Когда на восьмом этаже он позвонил в квартиру Чернышова, дверь оказалась не запертой, в передней разгоряченно толпились незнакомые молодые люди с рюмками, на него не обратили внимания, он сказал им наугад: «Привет, коллеги», – и сейчас же оказался в хаосе голосов, затопивших столовую, окруженный гудящими спорами гостей, как всегда, после трех рюмок уже неуправляемых никем, перебивающих друг друга («Ой-ёй-ёй!») добродушными восклицаниями, наигранным аханьем, язвительным смехом.

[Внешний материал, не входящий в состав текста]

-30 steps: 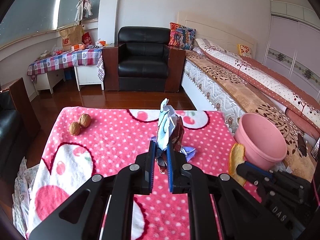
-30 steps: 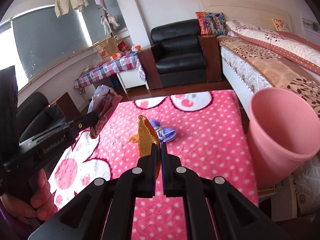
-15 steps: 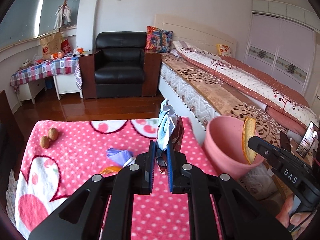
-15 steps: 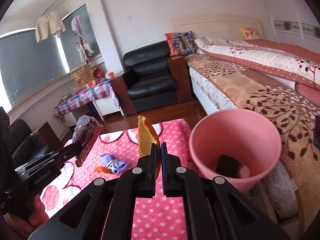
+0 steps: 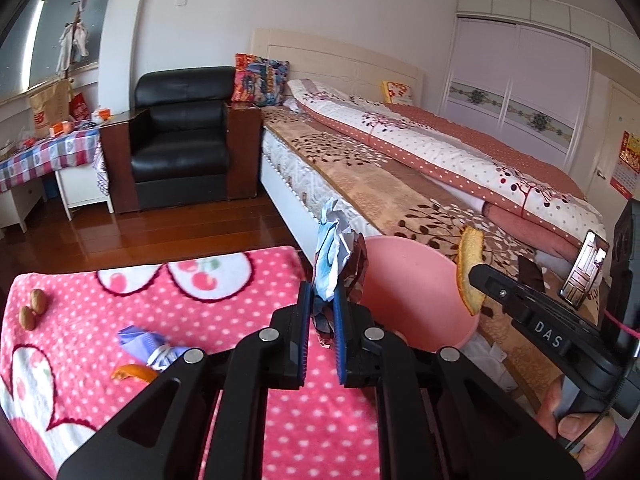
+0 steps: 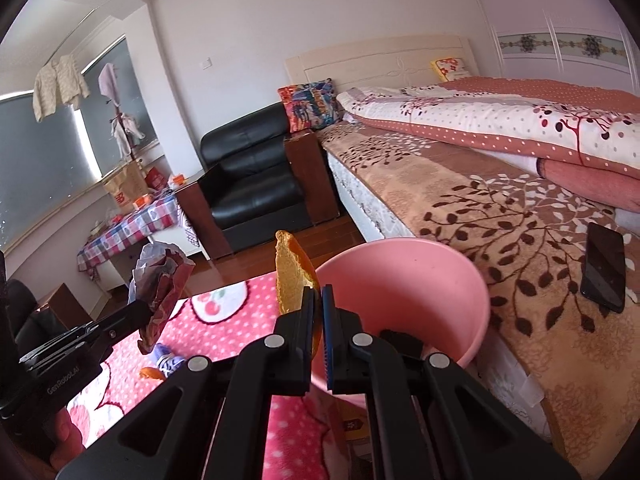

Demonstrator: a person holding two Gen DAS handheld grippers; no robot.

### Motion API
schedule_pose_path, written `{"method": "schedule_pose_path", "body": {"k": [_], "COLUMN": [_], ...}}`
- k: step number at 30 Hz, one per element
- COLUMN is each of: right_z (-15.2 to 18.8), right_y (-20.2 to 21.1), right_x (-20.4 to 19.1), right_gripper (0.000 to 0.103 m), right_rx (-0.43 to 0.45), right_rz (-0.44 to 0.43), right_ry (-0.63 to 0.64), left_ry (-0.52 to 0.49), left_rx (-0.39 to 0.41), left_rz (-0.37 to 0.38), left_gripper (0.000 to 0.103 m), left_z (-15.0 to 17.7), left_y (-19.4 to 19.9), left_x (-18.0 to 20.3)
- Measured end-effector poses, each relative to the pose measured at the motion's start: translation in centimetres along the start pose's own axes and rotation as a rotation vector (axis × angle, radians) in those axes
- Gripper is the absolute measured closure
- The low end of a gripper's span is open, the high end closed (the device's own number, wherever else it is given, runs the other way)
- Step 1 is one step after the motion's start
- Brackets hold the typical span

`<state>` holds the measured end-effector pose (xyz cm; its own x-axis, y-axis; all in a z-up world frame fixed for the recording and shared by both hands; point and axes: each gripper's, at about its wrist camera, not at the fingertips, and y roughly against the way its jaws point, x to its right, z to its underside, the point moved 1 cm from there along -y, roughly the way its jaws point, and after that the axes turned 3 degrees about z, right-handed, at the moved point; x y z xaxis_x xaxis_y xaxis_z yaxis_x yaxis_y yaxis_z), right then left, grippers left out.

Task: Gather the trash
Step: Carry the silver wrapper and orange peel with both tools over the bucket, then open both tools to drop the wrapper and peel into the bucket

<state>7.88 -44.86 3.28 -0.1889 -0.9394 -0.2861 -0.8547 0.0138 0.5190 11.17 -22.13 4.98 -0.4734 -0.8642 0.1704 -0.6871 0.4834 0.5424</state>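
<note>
My left gripper (image 5: 320, 292) is shut on a crumpled bundle of white-blue paper and brown wrapper (image 5: 334, 248), held upright over the right edge of the pink dotted blanket (image 5: 200, 320). Just behind and right of it stands the pink bin (image 5: 408, 292). My right gripper (image 6: 319, 296) is shut on a piece of orange peel (image 6: 294, 276), right at the near-left rim of the pink bin (image 6: 420, 280). Something dark lies in the bin's bottom. The left wrist view shows that peel (image 5: 468, 268) over the bin's right rim.
On the blanket lie a purple wrapper (image 5: 148, 344), a small bit of orange peel (image 5: 132, 374) and two walnuts (image 5: 32, 312). The bed (image 6: 500, 200) runs close behind the bin, with a black phone (image 6: 604, 268) on it. A black armchair (image 5: 180, 144) stands beyond.
Both grippers have swung right, from over the blanket to the pink bin, which now sits close in front of them. Each keeps its grip on the same piece of trash.
</note>
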Motion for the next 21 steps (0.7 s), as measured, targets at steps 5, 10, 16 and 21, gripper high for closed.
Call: {"method": "schedule_pose_path", "body": {"k": [5,10,16,21], "right_z": [-0.1,-0.1,0.1,0.6], "right_y": [-1.4,-2.8,-4.4,-5.9], "right_x": [1.2,2.2,3.2,4.2], "right_gripper": [0.099,0.099,0.099,0.099], "right_rx": [-0.009,-0.018,-0.032,-0.055], "right_rz": [0.018,0.037,0.057,0.074], "right_ry": [-0.013,-0.011,-0.014,-0.025], "left_ry": [-0.016,-0.036,-0.048,-0.06], "left_rx": [-0.023,-0.055,-0.095,-0.124], "left_rz": [0.034,0.052,0.062,0.074], "left_gripper": [0.093,0.093,0.093,0.093], "left_z": [-0.3,-0.2,0.1,0.5], "left_y": [-2.3,-4.6,-7.3,-8.9], "left_x": [1.8,3.2,4.0,4.5]}}
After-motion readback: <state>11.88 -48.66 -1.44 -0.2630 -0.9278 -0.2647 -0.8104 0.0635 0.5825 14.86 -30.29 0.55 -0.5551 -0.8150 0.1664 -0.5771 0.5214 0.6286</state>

И ему, еще трезвому, было любопытно видеть потные, коньячно-красные лица, на которых появлялось самое разное выражение – самодовольной уверенности, задиристо-смелого вызова, оскорбленного достоинства, непомерно резвой едкоети – и делались то округленными глаза, то взор становился внимательным или бездонным, то по губам змеилась улыбка и вместе с ней голос обретал извивающийся оттенок. Он хорошо знал многих из них, разумных и не вполне далеких, необъяснимо удачливых и не очень везучих, и, не завидуя никому, бегло подумал с совсем уж неоправданной ироничной жалостью ко всем собравшимся на этот раут: «Сколько здесь самолюбий, тщеславий, обид, нереализовавшихся оскорбленных замыслов и надежд! Что нас объединяет? И объединяет ли нас что-либо?»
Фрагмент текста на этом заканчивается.